Ostertag, kitabı çevre hareketi basınıyla sonlandırıyor.Sierra Kulübü Bülteni, John Muir'in maceralarını detaylandıran 1893'te yayına başladı. Ostertag, “Muir endişelerini çözmek için Washington'a gitmedi. Washington ona geldi ve Washington'u 1903'te Yosemite Ulusal Parkı'nı Yosemite Vadisi'ni de kapsayacak şekilde genişletme amaçlı başarılı kampanyasının bir parçası olarak Muir'e Yosemite'e eşlik eden Başkan Teddy Roosevelt ve Kaliforniya Valisi James Pardee gibi dağlara götürdü. ” Sierra Kulübü, Echo Park'ta bir baraj inşa etme federal önerisiyle 1951 yılına kadar Washington ile rahat bir ilişki sürdürecekti. Editör David Bowers, bülteni makale ve raporlarla aktivist bir araca dönüştürdü ve bunları dava için destek oluşturdu. Başarılı oldu, baraj teklifi yenildi ve Sierra Club üyeliği 39.000'den 67.000'e yükseldi. 1967 yılına kadar 135.000 kişilik bir üyelikle büyümeye devam edecekti. Yakında, yetmişlerin “toprağa geri dönme” hareketini kucaklayan diğer yayınlar da katılacaktı. Çevre basınının uğraşması gereken bir şey okuyucular için rekabetti. Anaakım basın çevre haline geldiğinde çevre konularını ele almaya istekliydi. Ana akım medya en iyi hikayelerini aldı. Ayrıca temelde onları destekleyen çevre grubuna bağışlar için bir ödül oldukları için. Bu, bağışçılara çekici gelmeleri gerektiği anlamına geliyordu. Ostertag, bir editörden alıntı yaparak şunları söylüyor: “Hepsinin bir formülü var ve onu takip etmelisin: kaygan bir görünüm, çok sayıda güzel resim,“ eko-porno. ”Kolay dinleme, sehpa malzemeleri.” Buna rağmen, tüm çevre belgeleri dolaşımlarının ima ettiğinden çok daha fazla etkiye sahipti.

Ostertag sosyal hareket dergilerinin önemine dikkat çekerek, “Kitle iletişim araçlarının doygunluğu ve kurumsal gücün hem küresel hem de yurt içinde genişlemesi çağında, bu bağımsız medya dünyasının kurumsal kontrolün kavrayışının ötesinde kalması siyasi ve bireysel yayınların siyasi platformlarının üstünde ve ötesinde kültürel önem.

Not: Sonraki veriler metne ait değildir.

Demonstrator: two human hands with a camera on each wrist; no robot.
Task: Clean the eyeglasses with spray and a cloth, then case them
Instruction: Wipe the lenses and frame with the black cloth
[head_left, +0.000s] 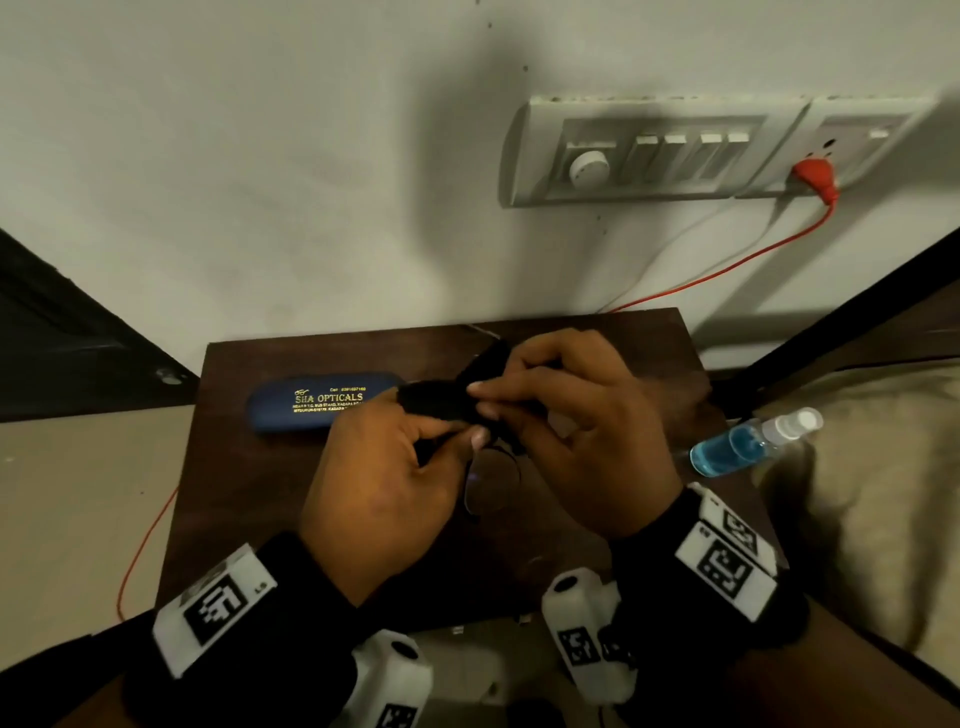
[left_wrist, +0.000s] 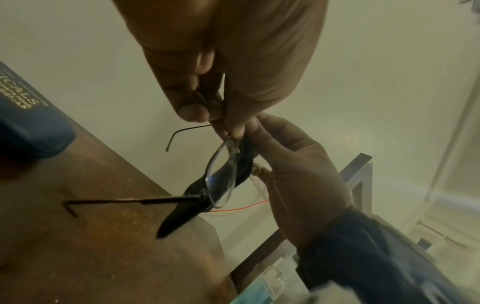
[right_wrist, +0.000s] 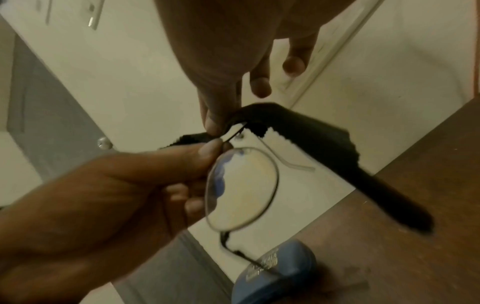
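Head view: my left hand (head_left: 395, 467) pinches the glasses (head_left: 491, 486) above the table (head_left: 249, 493); my right hand (head_left: 576, 431) pinches the cloth (head_left: 441, 402), hiding one lens. Case (head_left: 317, 402) beyond, spray (head_left: 748, 441) right. Left wrist: case cut off. Right wrist: lens clear, cloth draped behind it.

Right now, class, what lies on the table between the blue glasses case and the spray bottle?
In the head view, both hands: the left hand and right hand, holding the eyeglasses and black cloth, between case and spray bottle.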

Bağımsız medya, en gerçek anlamda bir karşı kültür oluşturur: topluma dayalı bir kültür ve kurumsal hegemonya ve kitlesel tüketimin baskın kültürüne ters düşen bir yaratıcılık. Bu karşı kültür, geleceğin sosyal adalet hareketleri için elindeki her şey için çok önemli. ” Aktivist ve bağımsız gazeteci, Ostertag'in bu kadar zorlayıcı bir şekilde söylediği tarihten çok şey öğrenebilir.

Video Talimatları: Uyku anında yapılan istemsiz hareketlerin nedenleri nelerdir? (Mayıs Ayı 2024).